**EXERCISE DESCRIPTION:**
Copy without pictures. Please restate each line of the listing exactly.

╭─ DATASET RECORDS

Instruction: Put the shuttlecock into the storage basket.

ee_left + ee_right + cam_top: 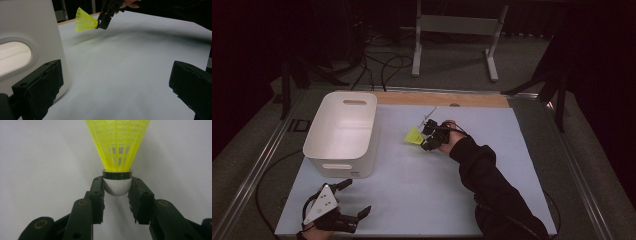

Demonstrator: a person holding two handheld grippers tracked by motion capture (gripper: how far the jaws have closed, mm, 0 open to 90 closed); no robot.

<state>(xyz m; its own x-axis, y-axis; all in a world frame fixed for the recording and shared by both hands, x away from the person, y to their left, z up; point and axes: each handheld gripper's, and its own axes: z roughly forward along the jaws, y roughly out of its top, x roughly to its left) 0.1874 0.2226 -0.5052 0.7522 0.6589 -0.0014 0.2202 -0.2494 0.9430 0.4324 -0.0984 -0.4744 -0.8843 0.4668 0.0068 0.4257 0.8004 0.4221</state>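
Currently the right tongs [117, 192] pinch the cork of the yellow shuttlecock [414, 136], held above the table [422, 195] just right of the white bin [343, 131]. Pick-up done; transfer into the bin presumably remains. Left tongs [355, 198] rest spread, empty.

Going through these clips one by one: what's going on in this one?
A person works at a table with a gripper in each hand. The right gripper is shut on the white cork of a yellow shuttlecock and holds it above the pale mat, skirt pointing toward the white bin. The bin looks empty. The left gripper rests open near the mat's front edge, beside the bin, holding nothing.
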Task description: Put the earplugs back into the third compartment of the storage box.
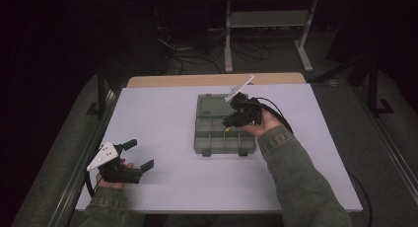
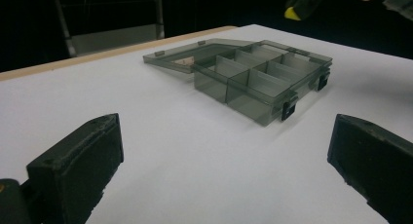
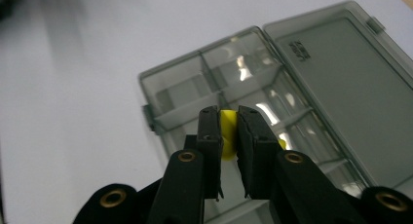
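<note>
A clear grey compartment box [image 1: 217, 135] lies open on the white table [image 1: 162, 118], its lid [image 1: 213, 105] folded flat at the far side. My right gripper [image 1: 227, 123] hovers over the box's compartments [image 3: 234, 87], shut on a small yellow piece [image 3: 228, 132] pinched between its pads. The same box [image 2: 253, 83] sits ahead in the left gripper view, with the yellow piece [image 2: 291, 13] up at the top. My left gripper [image 1: 140, 155] rests near the table's front left corner, open, nothing between its fingers [image 2: 78, 165].
The table's wooden far edge [image 1: 212, 79] lies just behind the box lid. A metal stand [image 1: 266, 29] and cables are on the dark floor beyond. A dark rail [image 1: 74, 172] runs along the table's left side.
</note>
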Demonstrator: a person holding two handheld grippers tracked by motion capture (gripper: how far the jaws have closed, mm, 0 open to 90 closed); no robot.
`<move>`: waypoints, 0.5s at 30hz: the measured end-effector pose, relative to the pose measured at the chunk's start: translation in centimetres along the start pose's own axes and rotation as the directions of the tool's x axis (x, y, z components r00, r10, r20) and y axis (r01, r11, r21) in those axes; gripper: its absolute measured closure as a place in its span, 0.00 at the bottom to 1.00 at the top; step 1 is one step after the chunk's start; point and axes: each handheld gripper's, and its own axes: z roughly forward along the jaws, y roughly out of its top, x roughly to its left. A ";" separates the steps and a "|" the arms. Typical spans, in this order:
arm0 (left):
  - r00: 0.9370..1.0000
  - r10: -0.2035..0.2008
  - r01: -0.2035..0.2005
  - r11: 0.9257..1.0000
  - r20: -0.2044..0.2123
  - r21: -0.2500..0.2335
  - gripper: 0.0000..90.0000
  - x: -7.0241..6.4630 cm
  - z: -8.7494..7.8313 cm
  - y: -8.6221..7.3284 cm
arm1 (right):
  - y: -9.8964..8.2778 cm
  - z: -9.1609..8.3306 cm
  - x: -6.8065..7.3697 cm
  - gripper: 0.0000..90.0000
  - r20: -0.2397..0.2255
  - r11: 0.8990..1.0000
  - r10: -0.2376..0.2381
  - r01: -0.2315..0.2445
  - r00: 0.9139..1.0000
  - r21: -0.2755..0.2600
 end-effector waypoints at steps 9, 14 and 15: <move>1.000 0.000 0.000 1.000 0.003 -0.002 0.00 0.0 -0.1 0.0 | -0.9 2.0 -3.1 0.87 0.030 0.995 0.087 -0.089 0.996 0.046; 1.000 0.000 0.000 1.000 0.005 -0.004 0.00 0.0 -0.1 0.0 | -1.6 2.3 -4.1 0.87 0.040 0.992 0.106 -0.108 0.994 0.061; 1.000 -0.001 0.001 1.000 0.005 -0.004 0.00 0.0 -0.1 0.0 | -1.8 2.3 -4.3 0.87 0.040 0.992 0.111 -0.113 0.993 0.060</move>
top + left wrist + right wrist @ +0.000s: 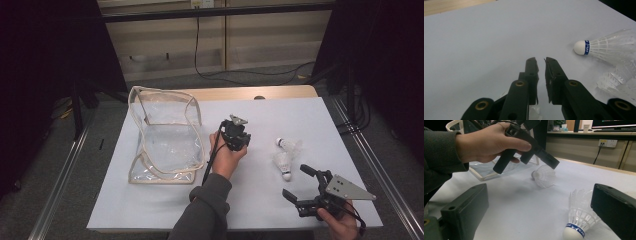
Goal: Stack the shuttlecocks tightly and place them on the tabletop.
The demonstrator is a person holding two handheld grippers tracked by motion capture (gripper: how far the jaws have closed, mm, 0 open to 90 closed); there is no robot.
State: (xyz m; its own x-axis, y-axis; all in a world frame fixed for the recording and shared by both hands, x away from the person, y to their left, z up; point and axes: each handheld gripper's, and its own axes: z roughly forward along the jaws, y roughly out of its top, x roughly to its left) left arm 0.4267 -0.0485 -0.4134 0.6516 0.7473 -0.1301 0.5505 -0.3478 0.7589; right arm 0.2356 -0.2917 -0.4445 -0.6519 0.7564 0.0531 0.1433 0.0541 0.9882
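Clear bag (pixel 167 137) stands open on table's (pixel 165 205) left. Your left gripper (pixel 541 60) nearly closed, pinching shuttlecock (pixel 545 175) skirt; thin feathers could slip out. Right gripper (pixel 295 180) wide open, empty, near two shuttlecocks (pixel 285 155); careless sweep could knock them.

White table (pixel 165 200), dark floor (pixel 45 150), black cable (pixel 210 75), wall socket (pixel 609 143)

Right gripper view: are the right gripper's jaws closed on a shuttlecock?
No. The right gripper has its jaws standing wide apart, and the shuttlecock lies on the table between them, unpressed.
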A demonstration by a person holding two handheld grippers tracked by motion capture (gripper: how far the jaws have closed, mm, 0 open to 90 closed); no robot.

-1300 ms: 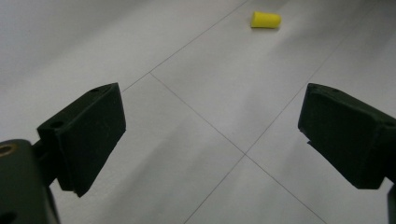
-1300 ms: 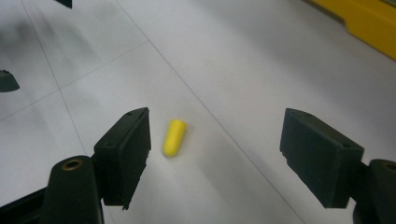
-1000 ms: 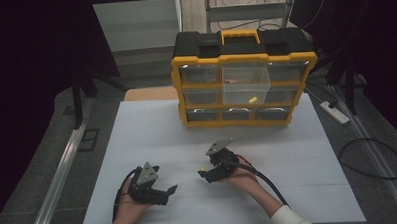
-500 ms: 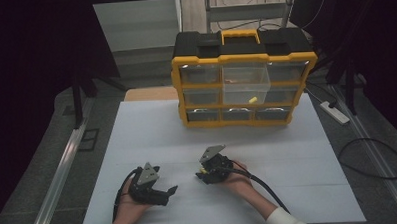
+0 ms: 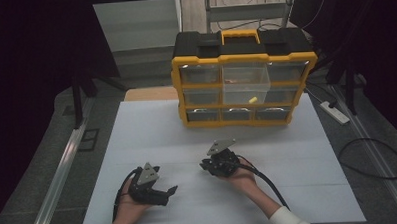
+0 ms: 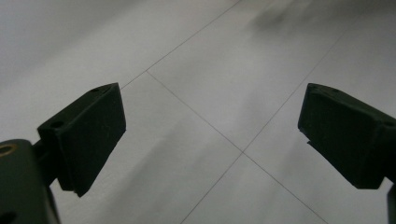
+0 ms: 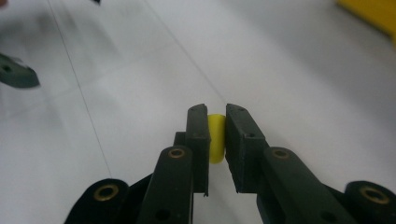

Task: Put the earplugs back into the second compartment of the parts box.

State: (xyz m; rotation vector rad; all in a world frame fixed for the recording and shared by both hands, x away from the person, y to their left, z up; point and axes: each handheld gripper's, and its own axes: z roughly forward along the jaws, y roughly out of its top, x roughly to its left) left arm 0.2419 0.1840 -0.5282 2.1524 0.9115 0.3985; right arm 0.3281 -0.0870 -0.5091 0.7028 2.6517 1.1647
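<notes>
My right gripper [image 7: 215, 122] is shut on a small yellow piece [image 7: 215, 136], pinched between its two black jaws just above the white table. In the high view that right gripper [image 5: 208, 166] sits in a hand near the table's middle, pointing left. My left gripper [image 5: 170, 192] rests in the other hand at the front left, and its jaws [image 6: 210, 135] stand wide open over the bare white surface with nothing between them. A yellow and black drawer organiser [image 5: 244, 75] stands at the back, its middle drawer pulled out with another yellow piece [image 5: 253, 99] inside.
The white table top [image 5: 152, 133] has thin seam lines across it. A grey floor with a metal rail [image 5: 63, 166] runs along the left. A power strip [image 5: 335, 112] and a black cable [image 5: 373, 156] lie on the floor at the right.
My right gripper has moved left and a little toward the front of the table, carrying the yellow piece. The left gripper has stayed in place.
</notes>
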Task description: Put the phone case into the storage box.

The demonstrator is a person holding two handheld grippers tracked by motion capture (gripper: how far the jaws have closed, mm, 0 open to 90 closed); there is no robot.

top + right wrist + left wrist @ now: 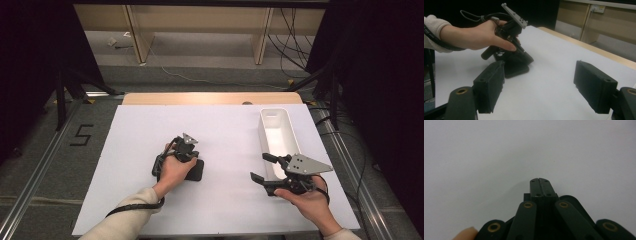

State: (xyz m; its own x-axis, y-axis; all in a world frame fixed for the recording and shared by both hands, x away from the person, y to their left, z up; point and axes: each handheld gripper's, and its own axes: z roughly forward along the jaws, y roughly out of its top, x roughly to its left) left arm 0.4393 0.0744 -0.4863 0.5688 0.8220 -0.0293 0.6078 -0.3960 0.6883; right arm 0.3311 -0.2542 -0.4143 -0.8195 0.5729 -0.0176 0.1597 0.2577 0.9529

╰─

**ANSWER BELOW:**
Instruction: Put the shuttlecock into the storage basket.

ee_left + ee_right + cam_top: 

Demonstrator: a person holding two handheld grippers tracked by motion capture (gripper: how far the jaws have closed, mm, 0 open to 90 closed); no robot.

<state>(xyz m; its own x-axis, y-axis; all in a world frame fixed for the recording and shared by both hands, x away from the person, y to their left, z up; point and axes: each handheld gripper's, and its own axes: z roughly forward along the jaws, y roughly out of its top, x roughly to its left) 0.1874 0.2226 -0.5052 0.7522 0.6589 -0.0014 0.2202 -0.2494 0.9430 0.4324 -0.0984 -0.4744 -0.8843 0.4668 0.0068 0.4257 0.8004 0.4221</state>
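Currently the right tongs [117, 192] pinch the cork of the yellow shuttlecock [414, 136], held above the table [422, 195] just right of the white bin [343, 131]. Pick-up done; transfer into the bin presumably remains. Left tongs [355, 198] rest spread, empty.

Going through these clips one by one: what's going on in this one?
A person works at a table with a gripper in each hand. The right gripper is shut on the white cork of a yellow shuttlecock and holds it above the pale mat, skirt pointing toward the white bin. The bin looks empty. The left gripper rests open near the mat's front edge, beside the bin, holding nothing.
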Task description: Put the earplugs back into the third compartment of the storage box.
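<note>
A clear grey compartment box [image 1: 217, 135] lies open on the white table [image 1: 162, 118], its lid [image 1: 213, 105] folded flat at the far side. My right gripper [image 1: 227, 123] hovers over the box's compartments [image 3: 234, 87], shut on a small yellow piece [image 3: 228, 132] pinched between its pads. The same box [image 2: 253, 83] sits ahead in the left gripper view, with the yellow piece [image 2: 291, 13] up at the top. My left gripper [image 1: 140, 155] rests near the table's front left corner, open, nothing between its fingers [image 2: 78, 165].
The table's wooden far edge [image 1: 212, 79] lies just behind the box lid. A metal stand [image 1: 266, 29] and cables are on the dark floor beyond. A dark rail [image 1: 74, 172] runs along the table's left side.
</note>
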Demonstrator: a person holding two handheld grippers tracked by motion capture (gripper: how far the jaws have closed, mm, 0 open to 90 closed); no robot.
`<move>`: waypoints, 0.5s at 30hz: the measured end-effector pose, relative to the pose measured at the chunk's start: translation in centimetres along the start pose's own axes and rotation as the directions of the tool's x axis (x, y, z components r00, r10, r20) and y axis (r01, r11, r21) in those axes; gripper: its absolute measured closure as a place in its span, 0.00 at the bottom to 1.00 at the top; step 1 is one step after the chunk's start; point and axes: each handheld gripper's, and its own axes: z roughly forward along the jaws, y roughly out of its top, x roughly to its left. A ";" separates the steps and a "|" the arms. Typical spans, in this order:
arm0 (left):
  - r00: 0.9370..1.0000
  - r10: -0.2035..0.2008
  - r01: -0.2035..0.2005
  - r11: 0.9257..1.0000
  - r20: -0.2044..0.2123
  - r21: -0.2500..0.2335
  - gripper: 0.0000..90.0000
  - x: -7.0241..6.4630 cm
  - z: -8.7494..7.8313 cm
  - y: -8.6221..7.3284 cm
arm1 (right):
  - y: -9.8964..8.2778 cm
  - z: -9.1609..8.3306 cm
  - x: -6.8065..7.3697 cm
  - gripper: 0.0000..90.0000
  - r20: -0.2397..0.2255
  - r11: 0.8990..1.0000
  - r10: -0.2376..0.2381
  - r01: -0.2315..0.2445
  - r00: 0.9139..1.0000
  - r21: -0.2755..0.2600
 end-effector waypoints at steps 9, 14 and 15: <move>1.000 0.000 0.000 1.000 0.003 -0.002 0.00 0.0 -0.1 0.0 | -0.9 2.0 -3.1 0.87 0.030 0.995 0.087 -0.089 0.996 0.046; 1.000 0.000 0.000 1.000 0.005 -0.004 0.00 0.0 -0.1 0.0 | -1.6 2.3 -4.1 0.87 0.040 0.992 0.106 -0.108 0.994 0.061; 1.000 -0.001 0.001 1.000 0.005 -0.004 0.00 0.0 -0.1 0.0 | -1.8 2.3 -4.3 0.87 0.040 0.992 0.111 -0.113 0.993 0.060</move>
top + left wrist + right wrist @ +0.000s: 
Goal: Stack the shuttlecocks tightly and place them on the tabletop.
The demonstrator is a person holding two handheld grippers tracked by motion capture (gripper: how far the jaws have closed, mm, 0 open to 90 closed); there is no robot.
State: (xyz m; its own x-axis, y-axis; all in a world frame fixed for the recording and shared by both hands, x away from the person, y to their left, z up; point and axes: each handheld gripper's, and its own axes: z roughly forward along the jaws, y roughly out of its top, x roughly to its left) left arm 0.4267 -0.0485 -0.4134 0.6516 0.7473 -0.1301 0.5505 -0.3478 0.7589; right arm 0.2356 -0.2917 -0.4445 -0.6519 0.7564 0.0531 0.1433 0.0541 0.9882
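Clear bag (pixel 167 137) stands open on table's (pixel 165 205) left. Your left gripper (pixel 541 60) nearly closed, pinching shuttlecock (pixel 545 175) skirt; thin feathers could slip out. Right gripper (pixel 295 180) wide open, empty, near two shuttlecocks (pixel 285 155); careless sweep could knock them.

White table (pixel 165 200), dark floor (pixel 45 150), black cable (pixel 210 75), wall socket (pixel 609 143)

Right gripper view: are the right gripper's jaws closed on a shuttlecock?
No. The right gripper has its jaws standing wide apart, and the shuttlecock lies on the table between them, unpressed.
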A demonstration by a person holding two handheld grippers tracked by motion capture (gripper: how far the jaws have closed, mm, 0 open to 90 closed); no robot.

-1300 ms: 
-1300 ms: 
-1000 ms: 
-500 ms: 
+0 ms: 
+0 ms: 
+0 ms: 

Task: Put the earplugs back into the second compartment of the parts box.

State: (xyz m; rotation vector rad; all in a world frame fixed for the recording and shared by both hands, x away from the person, y to their left, z up; point and axes: each handheld gripper's, and its own axes: z roughly forward along the jaws, y roughly out of its top, x roughly to its left) left arm 0.2419 0.1840 -0.5282 2.1524 0.9115 0.3985; right arm 0.3281 -0.0870 -0.5091 0.7028 2.6517 1.1647
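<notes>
My right gripper [image 7: 215, 122] is shut on a small yellow piece [image 7: 215, 136], pinched between its two black jaws just above the white table. In the high view that right gripper [image 5: 208, 166] sits in a hand near the table's middle, pointing left. My left gripper [image 5: 170, 192] rests in the other hand at the front left, and its jaws [image 6: 210, 135] stand wide open over the bare white surface with nothing between them. A yellow and black drawer organiser [image 5: 244, 75] stands at the back, its middle drawer pulled out with another yellow piece [image 5: 253, 99] inside.
The white table top [image 5: 152, 133] has thin seam lines across it. A grey floor with a metal rail [image 5: 63, 166] runs along the left. A power strip [image 5: 335, 112] and a black cable [image 5: 373, 156] lie on the floor at the right.
My right gripper has moved left and a little toward the front of the table, carrying the yellow piece. The left gripper has stayed in place.
</notes>
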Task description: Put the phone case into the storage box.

The demonstrator is a person holding two handheld grippers tracked by motion capture (gripper: how far the jaws have closed, mm, 0 open to 90 closed); there is no robot.

top + right wrist + left wrist @ now: 

State: (xyz m; its own x-axis, y-axis; all in a world frame fixed for the recording and shared by both hands, x away from the person, y to their left, z up; point and axes: each handheld gripper's, and its own axes: z roughly forward along the jaws, y roughly out of its top, x roughly to its left) left arm 0.4393 0.0744 -0.4863 0.5688 0.8220 -0.0293 0.6078 -0.3960 0.6883; right arm 0.3311 -0.2542 -0.4143 -0.8195 0.5729 -0.0176 0.1597 0.2577 0.9529

The exercise contains nothing more.